- _Your goal_
Take every line of the material and reproduce it exactly.

=======

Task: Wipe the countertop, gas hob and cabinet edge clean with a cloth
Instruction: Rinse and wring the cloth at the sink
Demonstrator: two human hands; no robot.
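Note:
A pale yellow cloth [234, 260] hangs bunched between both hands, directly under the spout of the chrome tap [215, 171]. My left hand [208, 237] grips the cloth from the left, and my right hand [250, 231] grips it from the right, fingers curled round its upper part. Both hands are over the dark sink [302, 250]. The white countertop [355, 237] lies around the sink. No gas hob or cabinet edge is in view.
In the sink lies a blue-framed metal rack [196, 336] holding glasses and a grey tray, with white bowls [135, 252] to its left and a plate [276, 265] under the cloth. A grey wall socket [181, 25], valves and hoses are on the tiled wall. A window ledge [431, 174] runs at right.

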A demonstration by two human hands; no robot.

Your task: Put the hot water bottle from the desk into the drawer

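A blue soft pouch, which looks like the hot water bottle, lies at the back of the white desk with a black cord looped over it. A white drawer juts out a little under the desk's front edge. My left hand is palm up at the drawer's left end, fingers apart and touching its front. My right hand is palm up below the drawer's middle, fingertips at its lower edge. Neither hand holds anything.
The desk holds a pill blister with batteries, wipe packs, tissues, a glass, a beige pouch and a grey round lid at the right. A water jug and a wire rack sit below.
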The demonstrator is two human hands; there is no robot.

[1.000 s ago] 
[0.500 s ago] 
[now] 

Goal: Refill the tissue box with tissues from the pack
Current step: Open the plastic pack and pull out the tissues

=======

- _Output of the task_
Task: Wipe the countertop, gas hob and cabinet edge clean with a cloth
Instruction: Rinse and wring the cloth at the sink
Demonstrator: two human hands; no robot.
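Note:
A pale yellow cloth [234, 260] hangs bunched between both hands, directly under the spout of the chrome tap [215, 171]. My left hand [208, 237] grips the cloth from the left, and my right hand [250, 231] grips it from the right, fingers curled round its upper part. Both hands are over the dark sink [302, 250]. The white countertop [355, 237] lies around the sink. No gas hob or cabinet edge is in view.
In the sink lies a blue-framed metal rack [196, 336] holding glasses and a grey tray, with white bowls [135, 252] to its left and a plate [276, 265] under the cloth. A grey wall socket [181, 25], valves and hoses are on the tiled wall. A window ledge [431, 174] runs at right.
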
A demonstration by two human hands; no robot.

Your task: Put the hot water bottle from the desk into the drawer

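A blue soft pouch, which looks like the hot water bottle, lies at the back of the white desk with a black cord looped over it. A white drawer juts out a little under the desk's front edge. My left hand is palm up at the drawer's left end, fingers apart and touching its front. My right hand is palm up below the drawer's middle, fingertips at its lower edge. Neither hand holds anything.
The desk holds a pill blister with batteries, wipe packs, tissues, a glass, a beige pouch and a grey round lid at the right. A water jug and a wire rack sit below.
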The demonstrator is two human hands; there is no robot.

[1.000 s ago] 
[0.500 s ago] 
[now] 

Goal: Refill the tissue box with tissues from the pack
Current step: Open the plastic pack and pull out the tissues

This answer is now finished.